Protesters in San Francisco
The 1,700-mile pipeline, a 36-inch steel conduit, would carry diluted bitumen from the Alberta tar sands deposits to the Texas Gulf Coast where it would be refined into oil, mostly for export. From extraction to combustion, tar sands oil is a dirtier source than conventional oil.
And while coal is far dirtier, tar sands oil is considered by many environmental activists to be both a symbol and the reality of what is at stake in the effort to reduce the impacts of the climate chaos that is a product of burning hydrocarbons—coal, oil and natural gas—and the growing concerns about the release of methane from melting permafrost and other sources.
Among the speakers at the Washington rally were Sen. Sheldon Whitehouse of Rhode Island who told the crowd they could help encourage Obama: “We are going to have the president’s back and he is going to have our back. We
First Nations people made a strong appearance
at Sunday's San Francisco rally protesting
the Keystone XL tar sands pipeline.
are going to look at our grandchildren and say ‘Yes, we did.’” Kossacks Bill McKibben, founder of 350.org, and Michael Brune, executive director of the Sierra Club, also spoke. Both men were arrested last week along with other protesters for tying themselves to the White House fence to demonstrate their opposition to the $8 billion pipeline.
Printed and homemade signs and banners at the California protest—which began at 1 PM PT with protesters marching around the State Department building two blocks from the San Francisco Ferry Building—included: "Stop Subsidizing Fossil Fuels," "Ban Fracking," "Stop the Tar Sands Pipeline," and "President Obama: Say No to Keystone."

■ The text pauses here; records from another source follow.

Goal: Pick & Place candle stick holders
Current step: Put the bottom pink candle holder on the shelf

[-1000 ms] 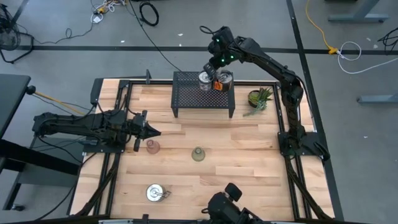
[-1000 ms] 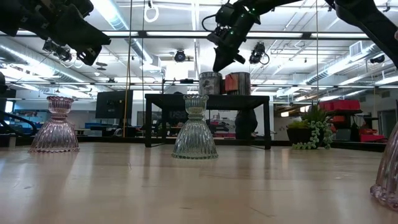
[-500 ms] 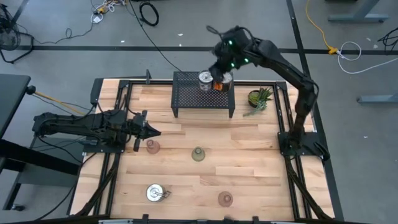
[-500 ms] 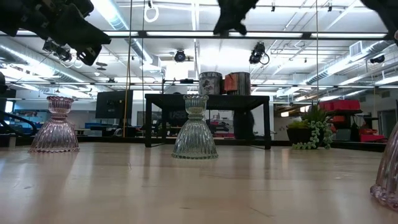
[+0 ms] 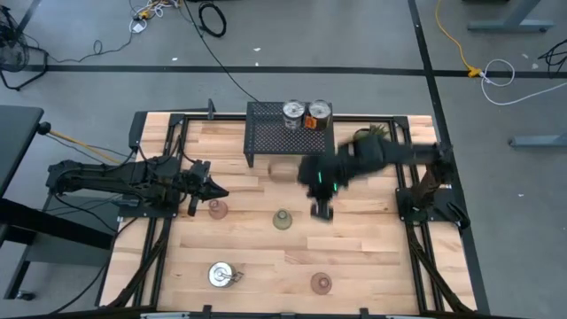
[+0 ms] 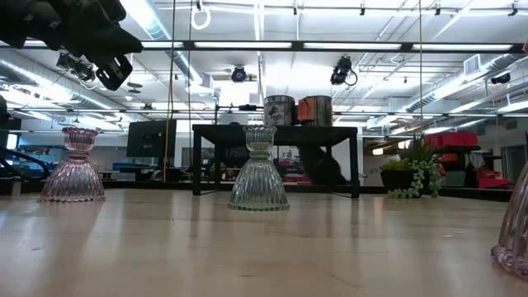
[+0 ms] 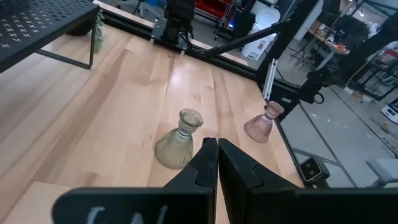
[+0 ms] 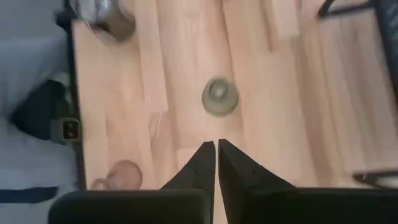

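Dark jointed arms (image 5: 106, 177), green LEDs.

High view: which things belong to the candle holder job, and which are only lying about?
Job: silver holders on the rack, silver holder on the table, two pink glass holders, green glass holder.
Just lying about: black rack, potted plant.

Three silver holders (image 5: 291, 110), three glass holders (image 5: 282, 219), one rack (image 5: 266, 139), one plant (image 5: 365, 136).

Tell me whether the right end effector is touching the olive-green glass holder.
Apart. The high view shows the right end effector beside the olive-green glass holder, with bare wood between them; its fingers are shut on nothing.
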Robot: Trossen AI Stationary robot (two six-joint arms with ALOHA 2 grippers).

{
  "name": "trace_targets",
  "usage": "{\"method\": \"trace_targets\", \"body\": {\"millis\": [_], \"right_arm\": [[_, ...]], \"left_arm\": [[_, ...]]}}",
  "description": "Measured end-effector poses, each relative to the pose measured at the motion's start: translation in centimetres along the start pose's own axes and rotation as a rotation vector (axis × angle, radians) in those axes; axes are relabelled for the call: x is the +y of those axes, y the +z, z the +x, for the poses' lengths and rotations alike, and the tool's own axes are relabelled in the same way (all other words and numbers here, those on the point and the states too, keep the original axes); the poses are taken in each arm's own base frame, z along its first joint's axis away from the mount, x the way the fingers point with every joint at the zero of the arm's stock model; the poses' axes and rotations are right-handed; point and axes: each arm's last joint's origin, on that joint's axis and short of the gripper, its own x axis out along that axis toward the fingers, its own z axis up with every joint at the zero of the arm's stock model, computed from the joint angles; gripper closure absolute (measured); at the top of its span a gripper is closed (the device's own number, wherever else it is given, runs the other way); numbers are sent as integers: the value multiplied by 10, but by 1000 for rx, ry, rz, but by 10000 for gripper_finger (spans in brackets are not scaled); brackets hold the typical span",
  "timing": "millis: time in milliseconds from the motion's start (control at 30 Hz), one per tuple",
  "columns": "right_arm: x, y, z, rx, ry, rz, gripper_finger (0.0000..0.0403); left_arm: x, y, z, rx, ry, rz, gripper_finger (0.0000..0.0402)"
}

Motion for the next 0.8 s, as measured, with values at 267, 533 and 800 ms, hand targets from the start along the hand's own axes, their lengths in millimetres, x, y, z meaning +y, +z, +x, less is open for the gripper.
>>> {"method": "trace_targets", "body": {"millis": [267,533,800], "right_arm": [[103,-70,65,-78,-200,-17,383],[153,-161,101,-292,-338,138,378],[177,-220,122,-391,-213,228,328]], "left_arm": [[0,0,0,2,1,-1,385],[0,0,0,2,1,-1,385],[0,0,0,2,2,-1,385]]}}
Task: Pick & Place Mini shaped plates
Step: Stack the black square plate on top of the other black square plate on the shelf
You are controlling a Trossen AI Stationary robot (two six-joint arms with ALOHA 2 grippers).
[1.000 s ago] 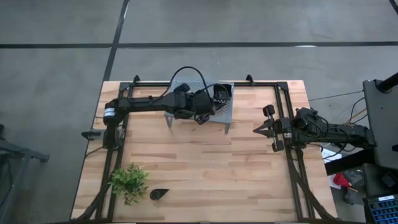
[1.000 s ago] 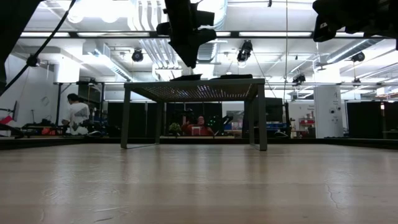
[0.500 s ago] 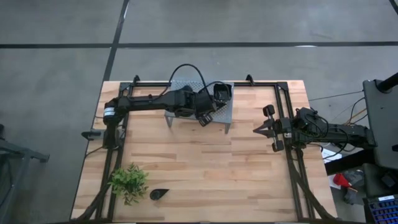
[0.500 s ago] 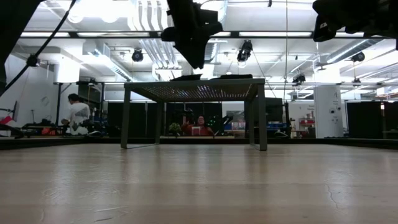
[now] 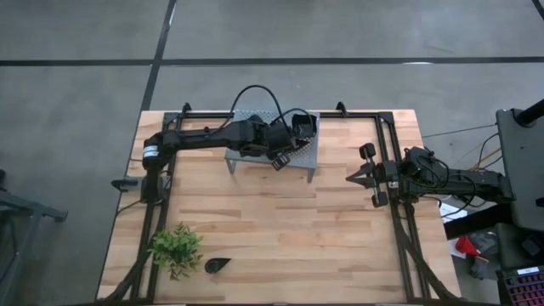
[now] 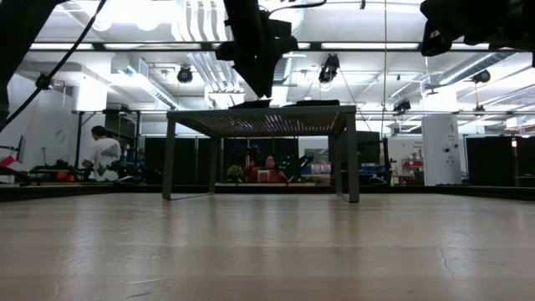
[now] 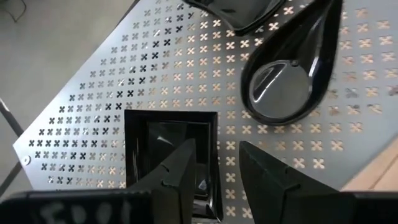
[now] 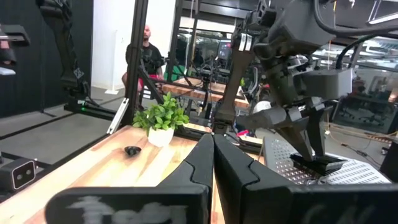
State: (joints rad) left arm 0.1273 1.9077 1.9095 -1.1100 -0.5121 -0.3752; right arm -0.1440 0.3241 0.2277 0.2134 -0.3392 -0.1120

Some critics have argued that the opposition to Keystone is misplaced and that actions against hydraulic fracking of shale formations to get at natural gas and oil deposits and against coal-fired power plants and coal exports to China are more important, and the pipeline is just a sideshow in the overall scheme of things. But K.C. Golden at Grist spoke to the crux of the matter in her recent commentary, The Keystone Principle: Stop making it worse:
After a year of unprecedented destruction due to weather extremes, the climate fight is no longer just about impacts in the future. It’s about physical and moral consequences, now. And Keystone isn’t simply a pipeline in the sand for the swelling national climate movement. It’s a moral referendum on our willingness to do the simplest thing we must do to avert catastrophic climate disruption: Stop making it worse.
Specifically and categorically, we must cease making large, long-term capital investments in new fossil fuel infrastructure that “locks in” dangerous emission levels for many decades. Keystone is a both a conspicuous example of that kind of investment and a powerful symbol for the whole damned category.

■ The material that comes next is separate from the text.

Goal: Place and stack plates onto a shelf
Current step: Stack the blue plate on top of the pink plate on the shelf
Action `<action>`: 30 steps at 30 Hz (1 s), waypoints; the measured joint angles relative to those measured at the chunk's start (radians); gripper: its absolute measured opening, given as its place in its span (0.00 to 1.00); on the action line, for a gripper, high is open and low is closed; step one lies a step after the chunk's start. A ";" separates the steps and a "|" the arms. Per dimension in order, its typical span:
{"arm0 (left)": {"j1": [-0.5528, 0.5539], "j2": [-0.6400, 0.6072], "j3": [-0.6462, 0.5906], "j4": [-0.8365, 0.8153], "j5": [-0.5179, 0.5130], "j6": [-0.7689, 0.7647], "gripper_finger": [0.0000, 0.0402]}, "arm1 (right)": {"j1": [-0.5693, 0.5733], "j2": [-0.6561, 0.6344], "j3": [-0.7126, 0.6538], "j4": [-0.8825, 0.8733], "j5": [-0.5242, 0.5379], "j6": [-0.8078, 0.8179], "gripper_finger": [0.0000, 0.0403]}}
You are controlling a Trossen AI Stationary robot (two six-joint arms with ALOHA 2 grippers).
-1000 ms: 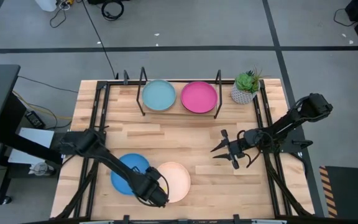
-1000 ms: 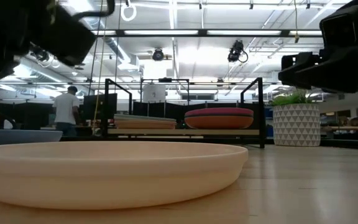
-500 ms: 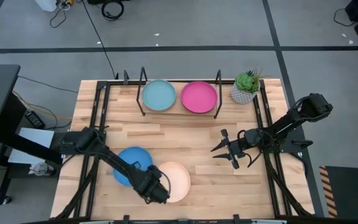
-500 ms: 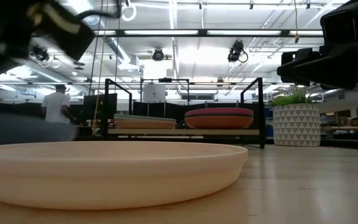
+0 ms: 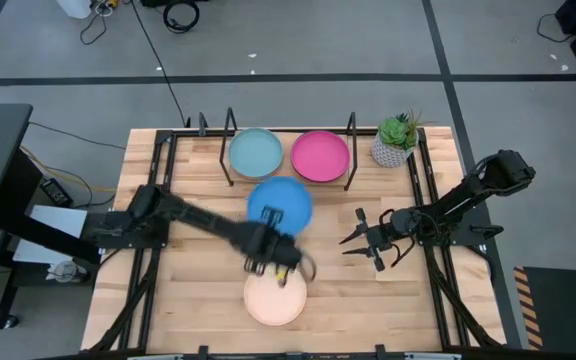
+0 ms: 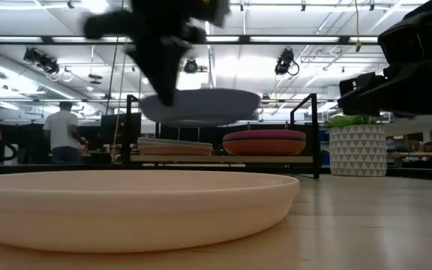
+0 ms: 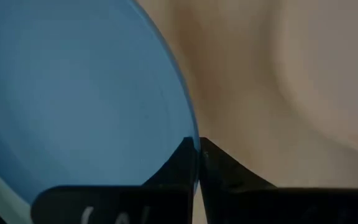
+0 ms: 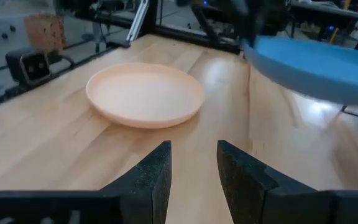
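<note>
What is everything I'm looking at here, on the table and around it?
Round bright blue plate: one, held in the air over the table's middle, in front of the shelf.
Round peach plate: one, flat on the table near its front edge.
Round light blue plate: one, on the shelf's left side.
Round magenta plate: one, on the shelf's right side.
Low wooden shelf with black wire uprights: one, at the table's back.
Small green potted plant: one, right of the shelf.
Person: one, far off in the room.
Left hand: shut on the bright blue plate's rim.
Right hand: open, empty, waiting at the table's right.
</note>
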 joint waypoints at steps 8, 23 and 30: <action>0.256 -0.013 -0.001 0.113 -0.027 0.427 0.03 | 0.001 0.000 0.000 0.020 0.021 0.137 0.33; 0.558 -0.008 -0.001 0.444 0.290 0.904 0.03 | 0.003 0.000 0.000 0.014 0.144 0.160 0.33; 0.627 0.011 -0.009 0.548 0.423 0.925 0.12 | 0.004 0.000 0.000 0.000 0.177 0.149 0.33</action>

It’s true that stopping a single pipeline—even one as huge and odious as Keystone — will not literally “solve” climate disruption. No single action will do that, any more than refusing to sit on the back of a single bus literally ended segregation. The question — for Keystone protestors as it was for Rosa Parks — is whether the action captures and communicates a principle powerful enough to inspire and sustain an irresistible movement for sweeping social change.
Stopping Keystone nails the core principle for climate responsibility, by preventing investments that make climate disruption irrevocably worse. [...]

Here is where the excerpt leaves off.